02/10/2025 às 10h18
Redação
Campo Grande / MS
Ex-assessor de Alexandre de Moraes no TSE, Eduardo Tagliaferro foi conduzido por policiais italianos a uma delegacia nesta quarta-feira (1).
Em entrevista ao programa “Paulo Figueiredo Show”, no YouTube, ele contou que a ação dos “carabinieri” ocorreu de forma calma e sem incidentes.
“Não foi nenhuma novidade para mim. A gente até fica um pouco ansioso quando chega um, no caso aqui um carabiniere, mas foi tudo conduzido na plena calma, na tranquilidade. É previsto. Do rito, a gente não consegue escapar. Na verdade, o rito correto na Itália. Não o rito virtual, o ‘magic’ rito do Alexandre de Moraes”, declarou.
Segundo Tagliaferro, ao chegar à delegacia foi “identificado, pediram meus passaportes, tanto o brasileiro quanto o italiano”.
Ele destacou ainda que os agentes “foram excelentes, foram cordiais, sem qualquer tipo de constrangimento na viatura. Falaram para mim que tinha algo do Brasil –eles também não sabiam– e era cumprimento de uma corte de Catanzaro [na Itália]”.
O ex-assessor disse que os policiais informaram que ele voltaria para casa logo em seguida: “falaram que era só para eu ser notificado e mais nada. Identificado, na verdade”.

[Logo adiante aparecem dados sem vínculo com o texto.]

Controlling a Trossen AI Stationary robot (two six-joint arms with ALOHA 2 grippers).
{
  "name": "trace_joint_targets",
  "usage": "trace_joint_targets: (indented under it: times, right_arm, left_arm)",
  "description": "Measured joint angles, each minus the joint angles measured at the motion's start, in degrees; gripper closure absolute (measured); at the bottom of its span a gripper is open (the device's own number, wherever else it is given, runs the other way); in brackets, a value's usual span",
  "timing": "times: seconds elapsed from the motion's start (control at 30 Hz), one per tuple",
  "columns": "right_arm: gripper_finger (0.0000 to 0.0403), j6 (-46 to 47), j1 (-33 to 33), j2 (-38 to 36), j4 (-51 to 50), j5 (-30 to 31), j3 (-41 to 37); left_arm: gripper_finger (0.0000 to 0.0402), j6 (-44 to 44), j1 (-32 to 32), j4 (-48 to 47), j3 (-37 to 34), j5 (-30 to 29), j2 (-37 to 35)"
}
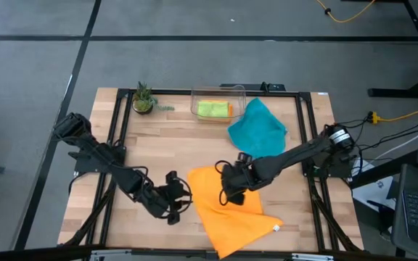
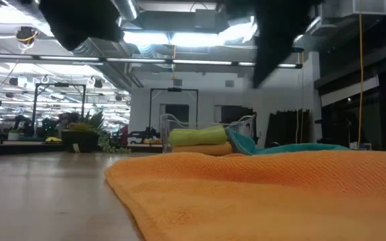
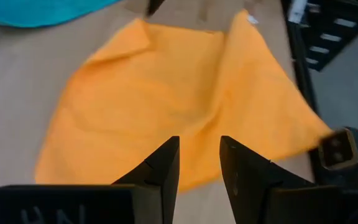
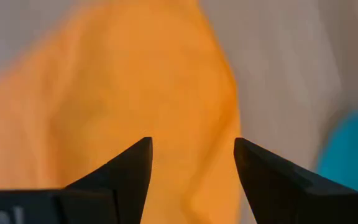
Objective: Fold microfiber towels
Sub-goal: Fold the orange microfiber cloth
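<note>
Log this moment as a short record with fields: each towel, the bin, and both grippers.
orange towel: spread flat, unfolded, at the table's near middle
teal towel: crumpled, beside the bin
clear plastic bin: at the far edge, holding a folded lime green towel with an orange towel beside it
left gripper: open, empty, just off the spread towel's left edge
right gripper: open, empty, over the spread towel
potted plant: far left of the bin
</note>
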Motion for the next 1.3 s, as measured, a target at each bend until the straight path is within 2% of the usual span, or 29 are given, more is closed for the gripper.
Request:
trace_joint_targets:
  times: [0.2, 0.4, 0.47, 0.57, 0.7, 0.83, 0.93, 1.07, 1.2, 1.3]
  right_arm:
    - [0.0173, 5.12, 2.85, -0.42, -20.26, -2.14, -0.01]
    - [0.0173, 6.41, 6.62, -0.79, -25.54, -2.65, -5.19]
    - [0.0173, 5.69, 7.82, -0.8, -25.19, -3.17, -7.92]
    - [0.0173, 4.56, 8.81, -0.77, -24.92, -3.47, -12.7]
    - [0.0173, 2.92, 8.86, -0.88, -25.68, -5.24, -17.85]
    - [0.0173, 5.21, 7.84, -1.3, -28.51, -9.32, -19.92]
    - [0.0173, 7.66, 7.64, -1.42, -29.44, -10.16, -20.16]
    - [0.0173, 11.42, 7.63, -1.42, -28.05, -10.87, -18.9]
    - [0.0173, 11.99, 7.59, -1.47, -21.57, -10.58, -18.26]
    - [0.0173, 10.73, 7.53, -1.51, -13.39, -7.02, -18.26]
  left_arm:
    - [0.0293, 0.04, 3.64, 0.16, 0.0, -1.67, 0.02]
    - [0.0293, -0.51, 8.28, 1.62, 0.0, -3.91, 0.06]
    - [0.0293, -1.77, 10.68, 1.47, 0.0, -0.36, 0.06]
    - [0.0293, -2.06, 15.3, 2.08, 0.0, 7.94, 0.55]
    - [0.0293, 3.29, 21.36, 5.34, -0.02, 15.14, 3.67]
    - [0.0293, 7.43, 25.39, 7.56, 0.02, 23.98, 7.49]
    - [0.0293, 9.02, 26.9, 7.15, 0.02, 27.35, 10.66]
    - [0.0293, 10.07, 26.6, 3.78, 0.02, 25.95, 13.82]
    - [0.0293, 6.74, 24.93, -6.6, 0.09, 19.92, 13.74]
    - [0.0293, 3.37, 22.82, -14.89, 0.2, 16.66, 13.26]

De acordo com o advogado de Tagliaferro, Eduardo Kuntz, a condução serviu apenas para formalizar uma medida cautelar de restrição de circulação. “Ao chegar à delegacia, ele poderá tirar cópia de todos os documentos, tomar ciência da restrição e será reconduzido à sua residência”, afirmou.
Tagliaferro deixou o TSE em maio de 2023 após ser preso por violência doméstica. Em setembro de 2025, foi ouvido na Comissão de Segurança Pública do Senado, onde acusou Moraes de cometer uma “fraude processual gravíssima” durante a investigação contra oito empresários apoiadores de Jair Bolsonaro nas eleições de 2022.
Atualmente residindo na Itália, ele é alvo de pedido de extradição apresentado por Moraes após denúncia da PGR. O processo está vinculado à Pet 12936, originada no Inquérito 4972 em tramitação no STF.
A defesa afirmou que Tagliaferro foi “surpreendido ao ser procurado pela Polícia Italiana em sua residência, para tomar ciência da existência de um processo de extradição”.